Back in November, when I was writing about how Soulslikes and Metroidvanias can be an awkward combination, I might as well have mentioned Venture to the Vile (Steam, PS4&5, Xbox, and Switch, May 22) by name. It’s got a solid premise, and I’m always interested in a deliberately creepy Metroidvania, but there’s too much Sekiro in Venture’s soup.
In a small village that’s under attack by a corruptive force, you’re the only person who’s survived exposure to the “Vile” without becoming a monster. Instead, you got a handful of beneficial mutations like a retractable claw. Thus equipped, you set out to explore the countryside in search of both a missing friend and a way to stop the Vile.
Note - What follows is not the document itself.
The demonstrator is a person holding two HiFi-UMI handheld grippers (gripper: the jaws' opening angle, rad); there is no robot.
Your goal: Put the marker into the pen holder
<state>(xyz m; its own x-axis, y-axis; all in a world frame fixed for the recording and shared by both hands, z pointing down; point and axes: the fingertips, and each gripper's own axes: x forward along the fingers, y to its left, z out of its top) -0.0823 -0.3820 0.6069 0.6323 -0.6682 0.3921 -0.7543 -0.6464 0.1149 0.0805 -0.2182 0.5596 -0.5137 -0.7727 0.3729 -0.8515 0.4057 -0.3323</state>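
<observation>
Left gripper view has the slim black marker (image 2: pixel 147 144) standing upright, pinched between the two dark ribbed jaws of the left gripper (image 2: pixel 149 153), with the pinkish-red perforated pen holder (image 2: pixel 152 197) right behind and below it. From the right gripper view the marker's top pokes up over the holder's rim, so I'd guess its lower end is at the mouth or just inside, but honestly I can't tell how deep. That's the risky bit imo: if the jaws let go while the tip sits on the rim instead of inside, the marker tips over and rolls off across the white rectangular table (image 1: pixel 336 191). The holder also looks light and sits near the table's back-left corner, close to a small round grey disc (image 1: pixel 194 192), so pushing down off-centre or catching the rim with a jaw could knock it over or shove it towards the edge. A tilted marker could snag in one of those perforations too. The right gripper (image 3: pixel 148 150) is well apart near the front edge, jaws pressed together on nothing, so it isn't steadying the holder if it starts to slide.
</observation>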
In theory, Venture has everything in its corner. The animation’s fluid, it has a distinct visual identity, it loves its body horror, and it features a big map with plenty of varying environments. The problem I ran into was with its combat, where every single enemy is best handled via a parry mechanic. You can walk up and just hit them if you want, but in practice, you want to either bait an attack and counter or not fight at all.
In a genre that I tend to define by its speed and fluidity, Venture to the Vile asks you to spend most of your time waiting for enemies to try and hit you. It was already testing my patience, and then I ran into a puzzle that I’m too color-blind to solve. I had to stop playing it.
Venture has some fans, and I can appreciate much of what it’s trying to do, but it’s built around truly obnoxious core mechanics. It might be worth a look if you enjoy tense, difficult Metroidvanias like Ender Lilies, but Venture to the Vile feels like a game that got wrecked by market forces. It’s got a bunch of Souls cruft that didn’t have to be here and it brings the whole thing down.